Es sei ein Skandal, dass vom Land nur so wenig in diese Schulart investiert werde. Konkret bemängelte sie vor allem den Unterrichtsausfall, fehlende Lehrer, die geringe Sprachförderung und die schlechte technische Ausstattung der Schulen.

46 Prozent der Viertklässler hätten einen Migrationshintergrund, dem werde im Schulalltag kaum Rechnung getragen. Angesichts der Überlastung der Lehrer bleibe kaum Zeit für dringend notwendige Sprachübungen.

Bis 2030 gehen 50 Prozent der Lehrer in Pension

Die Inklusion stehe zwar im Schulgesetz, das Land habe aber dafür kaum Lehrer eingestellt. „Wir müssen das Schulwesen vom Kopf wieder auf die Füße stellen und die Grundschulen viel mehr fördern“, forderte Moritz. Ihren Ausführungen zufolge gehen bis 2030 insgesamt 50 Prozent der Lehrer in Pension. Die Zahl der neu ausgebildeten Lehrkräfte reiche nicht aus, um den steigenden Schülerzahlen gerecht zu werden, geschweige denn um Verbesserungen zu realisieren. Baden-Württemberg sei im Ländervergleich das Bundesland mit der schlechtesten Schüler-Lehrer-Relation.

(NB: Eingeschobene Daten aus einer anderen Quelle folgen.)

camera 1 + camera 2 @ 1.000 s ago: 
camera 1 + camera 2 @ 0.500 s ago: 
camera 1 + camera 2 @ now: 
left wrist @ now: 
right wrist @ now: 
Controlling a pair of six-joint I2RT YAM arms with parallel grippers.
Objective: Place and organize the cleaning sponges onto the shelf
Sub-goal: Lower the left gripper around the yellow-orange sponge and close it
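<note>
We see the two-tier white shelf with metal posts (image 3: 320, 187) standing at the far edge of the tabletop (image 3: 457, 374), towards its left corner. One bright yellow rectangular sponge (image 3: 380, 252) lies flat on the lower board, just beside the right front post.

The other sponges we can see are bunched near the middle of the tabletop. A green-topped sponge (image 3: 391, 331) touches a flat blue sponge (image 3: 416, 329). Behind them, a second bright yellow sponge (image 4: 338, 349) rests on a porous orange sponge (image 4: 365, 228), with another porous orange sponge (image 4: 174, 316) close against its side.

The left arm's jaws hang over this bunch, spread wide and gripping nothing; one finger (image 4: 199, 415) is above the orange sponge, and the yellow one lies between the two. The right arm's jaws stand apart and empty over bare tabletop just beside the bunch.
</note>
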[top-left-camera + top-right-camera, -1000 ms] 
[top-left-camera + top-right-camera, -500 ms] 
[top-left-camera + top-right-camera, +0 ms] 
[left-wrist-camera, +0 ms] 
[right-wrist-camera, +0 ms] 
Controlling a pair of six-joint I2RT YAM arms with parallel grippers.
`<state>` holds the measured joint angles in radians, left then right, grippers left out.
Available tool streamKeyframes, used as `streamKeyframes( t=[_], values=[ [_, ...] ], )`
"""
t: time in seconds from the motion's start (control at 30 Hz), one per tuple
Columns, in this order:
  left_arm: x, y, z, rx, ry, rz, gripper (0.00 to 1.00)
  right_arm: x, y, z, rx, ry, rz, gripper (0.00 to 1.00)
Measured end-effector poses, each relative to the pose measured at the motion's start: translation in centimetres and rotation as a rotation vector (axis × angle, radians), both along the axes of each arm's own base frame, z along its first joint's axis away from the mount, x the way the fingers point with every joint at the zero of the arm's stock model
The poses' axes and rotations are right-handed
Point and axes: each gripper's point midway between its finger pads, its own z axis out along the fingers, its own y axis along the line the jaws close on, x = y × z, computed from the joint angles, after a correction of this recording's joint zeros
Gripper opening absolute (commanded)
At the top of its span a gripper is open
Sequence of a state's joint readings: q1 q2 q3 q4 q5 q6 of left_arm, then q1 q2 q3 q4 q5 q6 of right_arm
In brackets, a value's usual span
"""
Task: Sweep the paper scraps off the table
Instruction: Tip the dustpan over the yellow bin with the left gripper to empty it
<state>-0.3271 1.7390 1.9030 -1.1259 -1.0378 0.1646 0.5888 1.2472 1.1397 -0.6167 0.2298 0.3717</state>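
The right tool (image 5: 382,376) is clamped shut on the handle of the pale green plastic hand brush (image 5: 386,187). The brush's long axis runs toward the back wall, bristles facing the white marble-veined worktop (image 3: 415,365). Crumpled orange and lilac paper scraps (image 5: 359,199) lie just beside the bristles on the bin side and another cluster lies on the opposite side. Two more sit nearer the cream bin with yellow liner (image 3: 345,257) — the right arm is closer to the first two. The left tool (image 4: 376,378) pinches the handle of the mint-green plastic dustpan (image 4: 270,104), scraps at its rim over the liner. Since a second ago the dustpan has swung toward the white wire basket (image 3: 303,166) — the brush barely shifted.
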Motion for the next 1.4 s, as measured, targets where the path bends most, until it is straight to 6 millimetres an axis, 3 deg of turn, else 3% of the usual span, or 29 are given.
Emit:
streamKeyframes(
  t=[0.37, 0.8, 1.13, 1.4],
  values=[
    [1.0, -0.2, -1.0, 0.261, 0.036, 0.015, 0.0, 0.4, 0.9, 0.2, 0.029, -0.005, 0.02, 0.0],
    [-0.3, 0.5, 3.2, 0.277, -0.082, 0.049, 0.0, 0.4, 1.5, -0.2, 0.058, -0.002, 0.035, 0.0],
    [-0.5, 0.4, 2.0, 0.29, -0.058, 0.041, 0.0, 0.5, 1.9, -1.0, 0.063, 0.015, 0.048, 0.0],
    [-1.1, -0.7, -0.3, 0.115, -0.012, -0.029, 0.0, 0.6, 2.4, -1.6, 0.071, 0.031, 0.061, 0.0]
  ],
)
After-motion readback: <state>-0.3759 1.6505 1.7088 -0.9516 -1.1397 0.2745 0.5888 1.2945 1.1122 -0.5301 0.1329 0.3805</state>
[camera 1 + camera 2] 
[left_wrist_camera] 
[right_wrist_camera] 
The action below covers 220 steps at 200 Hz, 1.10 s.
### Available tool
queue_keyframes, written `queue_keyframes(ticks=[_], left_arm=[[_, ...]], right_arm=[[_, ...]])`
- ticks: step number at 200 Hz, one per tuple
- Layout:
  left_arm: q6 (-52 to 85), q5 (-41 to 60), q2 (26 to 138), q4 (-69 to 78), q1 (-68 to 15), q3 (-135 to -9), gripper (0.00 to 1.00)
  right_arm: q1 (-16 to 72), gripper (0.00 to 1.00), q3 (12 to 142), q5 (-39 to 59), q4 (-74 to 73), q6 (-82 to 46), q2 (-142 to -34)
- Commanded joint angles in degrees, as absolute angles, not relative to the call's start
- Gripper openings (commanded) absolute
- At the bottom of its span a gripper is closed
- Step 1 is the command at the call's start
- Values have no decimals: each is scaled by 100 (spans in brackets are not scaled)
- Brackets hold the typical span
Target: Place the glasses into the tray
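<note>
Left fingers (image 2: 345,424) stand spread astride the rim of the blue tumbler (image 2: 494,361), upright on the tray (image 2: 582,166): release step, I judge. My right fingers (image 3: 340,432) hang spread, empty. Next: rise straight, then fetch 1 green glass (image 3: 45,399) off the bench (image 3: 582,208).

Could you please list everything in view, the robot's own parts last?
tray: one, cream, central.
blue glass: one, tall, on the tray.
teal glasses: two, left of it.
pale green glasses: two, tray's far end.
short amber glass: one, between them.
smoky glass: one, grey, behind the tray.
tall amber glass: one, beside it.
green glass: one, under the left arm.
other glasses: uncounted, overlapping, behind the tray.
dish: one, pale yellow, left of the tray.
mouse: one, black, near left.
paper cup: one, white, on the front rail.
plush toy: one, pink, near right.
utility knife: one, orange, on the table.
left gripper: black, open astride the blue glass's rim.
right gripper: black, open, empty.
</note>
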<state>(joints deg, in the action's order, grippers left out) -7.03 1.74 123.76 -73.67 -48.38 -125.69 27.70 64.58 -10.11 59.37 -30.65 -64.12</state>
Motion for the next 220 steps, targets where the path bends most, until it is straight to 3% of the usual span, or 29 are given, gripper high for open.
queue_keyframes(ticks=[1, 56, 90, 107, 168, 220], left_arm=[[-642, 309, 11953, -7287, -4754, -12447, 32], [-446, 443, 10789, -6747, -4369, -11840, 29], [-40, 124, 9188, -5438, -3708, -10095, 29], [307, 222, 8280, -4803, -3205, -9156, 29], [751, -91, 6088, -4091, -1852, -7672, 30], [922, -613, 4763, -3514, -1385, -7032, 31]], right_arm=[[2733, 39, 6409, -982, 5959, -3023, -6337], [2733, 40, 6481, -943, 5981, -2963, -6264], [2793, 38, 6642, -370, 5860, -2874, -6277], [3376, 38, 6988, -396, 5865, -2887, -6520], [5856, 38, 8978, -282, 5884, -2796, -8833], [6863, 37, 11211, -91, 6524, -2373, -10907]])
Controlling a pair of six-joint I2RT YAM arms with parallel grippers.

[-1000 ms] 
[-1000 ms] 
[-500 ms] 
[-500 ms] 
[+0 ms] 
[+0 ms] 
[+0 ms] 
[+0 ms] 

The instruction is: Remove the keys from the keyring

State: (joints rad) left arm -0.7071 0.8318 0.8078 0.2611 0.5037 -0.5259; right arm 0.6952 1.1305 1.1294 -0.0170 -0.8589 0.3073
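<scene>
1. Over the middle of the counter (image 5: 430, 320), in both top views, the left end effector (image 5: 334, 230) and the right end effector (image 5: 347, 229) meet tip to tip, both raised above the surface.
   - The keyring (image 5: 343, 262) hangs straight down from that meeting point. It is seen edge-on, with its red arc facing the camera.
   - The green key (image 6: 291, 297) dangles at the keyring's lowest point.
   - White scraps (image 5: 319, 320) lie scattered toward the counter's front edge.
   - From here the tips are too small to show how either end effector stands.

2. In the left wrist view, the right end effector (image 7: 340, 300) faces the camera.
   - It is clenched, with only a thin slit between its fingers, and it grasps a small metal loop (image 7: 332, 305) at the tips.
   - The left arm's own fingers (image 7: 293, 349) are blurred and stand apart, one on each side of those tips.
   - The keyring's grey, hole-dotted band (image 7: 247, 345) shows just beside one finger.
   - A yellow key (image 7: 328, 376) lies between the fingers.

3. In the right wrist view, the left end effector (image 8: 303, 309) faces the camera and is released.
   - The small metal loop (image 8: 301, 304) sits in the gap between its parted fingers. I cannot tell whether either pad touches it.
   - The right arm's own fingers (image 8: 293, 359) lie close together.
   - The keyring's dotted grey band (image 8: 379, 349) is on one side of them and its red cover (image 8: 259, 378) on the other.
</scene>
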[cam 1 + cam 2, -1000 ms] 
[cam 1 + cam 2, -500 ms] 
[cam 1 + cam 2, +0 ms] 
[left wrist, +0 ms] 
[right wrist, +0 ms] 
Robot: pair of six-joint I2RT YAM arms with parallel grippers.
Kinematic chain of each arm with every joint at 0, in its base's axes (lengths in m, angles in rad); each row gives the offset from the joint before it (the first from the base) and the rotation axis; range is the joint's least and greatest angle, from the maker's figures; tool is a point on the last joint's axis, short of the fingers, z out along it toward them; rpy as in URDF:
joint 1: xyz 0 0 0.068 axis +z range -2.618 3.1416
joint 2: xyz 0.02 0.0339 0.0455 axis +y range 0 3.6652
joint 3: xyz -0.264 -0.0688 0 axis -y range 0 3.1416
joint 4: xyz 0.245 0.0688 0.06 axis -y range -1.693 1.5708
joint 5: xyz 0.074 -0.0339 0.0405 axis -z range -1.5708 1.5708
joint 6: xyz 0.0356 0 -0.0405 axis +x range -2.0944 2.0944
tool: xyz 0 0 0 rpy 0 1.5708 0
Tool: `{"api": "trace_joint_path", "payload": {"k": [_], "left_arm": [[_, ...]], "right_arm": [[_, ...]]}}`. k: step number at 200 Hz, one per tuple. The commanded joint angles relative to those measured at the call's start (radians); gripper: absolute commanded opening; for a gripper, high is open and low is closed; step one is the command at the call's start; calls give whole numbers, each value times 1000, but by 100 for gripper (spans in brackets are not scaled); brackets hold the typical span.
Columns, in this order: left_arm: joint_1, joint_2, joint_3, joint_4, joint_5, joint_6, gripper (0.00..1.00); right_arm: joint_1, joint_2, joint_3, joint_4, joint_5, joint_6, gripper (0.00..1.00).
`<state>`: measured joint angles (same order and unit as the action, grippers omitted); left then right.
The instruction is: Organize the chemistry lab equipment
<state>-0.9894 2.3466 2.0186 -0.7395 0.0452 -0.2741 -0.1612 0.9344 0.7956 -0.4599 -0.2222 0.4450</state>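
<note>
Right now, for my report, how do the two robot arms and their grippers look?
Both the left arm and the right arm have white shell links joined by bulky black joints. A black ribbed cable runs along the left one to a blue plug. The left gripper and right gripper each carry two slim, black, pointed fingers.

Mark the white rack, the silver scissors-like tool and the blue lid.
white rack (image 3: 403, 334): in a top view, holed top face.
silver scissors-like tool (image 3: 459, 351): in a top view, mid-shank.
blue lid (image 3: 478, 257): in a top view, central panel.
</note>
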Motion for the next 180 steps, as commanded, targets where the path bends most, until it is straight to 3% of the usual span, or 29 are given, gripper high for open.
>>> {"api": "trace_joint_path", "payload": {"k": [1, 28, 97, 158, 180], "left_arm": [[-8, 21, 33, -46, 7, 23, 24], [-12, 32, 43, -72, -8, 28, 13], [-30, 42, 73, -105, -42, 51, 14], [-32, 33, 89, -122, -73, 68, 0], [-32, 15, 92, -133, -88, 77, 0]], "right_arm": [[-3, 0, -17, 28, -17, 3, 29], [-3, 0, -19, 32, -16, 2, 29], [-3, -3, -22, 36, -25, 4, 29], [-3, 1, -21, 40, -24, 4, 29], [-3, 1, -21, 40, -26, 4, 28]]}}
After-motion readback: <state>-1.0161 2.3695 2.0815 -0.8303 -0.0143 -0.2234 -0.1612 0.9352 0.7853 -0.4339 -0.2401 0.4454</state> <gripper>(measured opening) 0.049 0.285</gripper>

Ein Problem sieht die GEW-Landesvorsitzende auch darin, dass derzeit 90 Prozent aller Lehrkräfte an den Grundschulen Frauen sind. Ihrer Ansicht nach brauchen Kinder auch männliche Vorbilder. Es sei dringend erforderlich den Lehrerberuf attraktiver zu machen. Eine Forderung der Gewerkschaft sei es in diesem Zusammenhang das Grundschulstudium auf zehn Semester auszudehnen und die Besoldung von derzeit A12 auf A13 zu erhöhen. Um dem Lehrermangel zu begegnen forderte Moritz, dass mehr Lehrer bis zur gesetzlichen Altersgrenze arbeiten, außerdem Lehrkräfte mit Studium Deutsch als Zweitsprache nach einer Weiterqualifizierung unbefristet zu übernehmen sowie Beschäftigte ohne abgeschlossene Lehrerausbildung weiter zu qualifizieren und sie dann unbefristet einzustellen. Die Anstellung von Lehrern von Schuljahr zu Schuljahr müsse aufhören.

In qualitativer Hinsicht gelte es nachhaltige Sprachförderung als Grundlage für eine erfolgreiche Integration zu betreiben und zusätzliche Ressourcen für Schulen in herausfordernden sozialen Lagen und für inklusive Bildungsangebote zu schaffen.

Weitere Forderungen der GEW betreffen die Einführung des Ethik-Unterrichts an den Grundschulen und den Ausbau der Ganztagesangebote. Die Gewerkschaft werde ihre Forderungen nachhaltig vertreten und das Gespräch mit der zuständigen Ministerin für Kultus, Jugend und Sport, Susanne Eisenmann, suchen, unterstrich Moritz.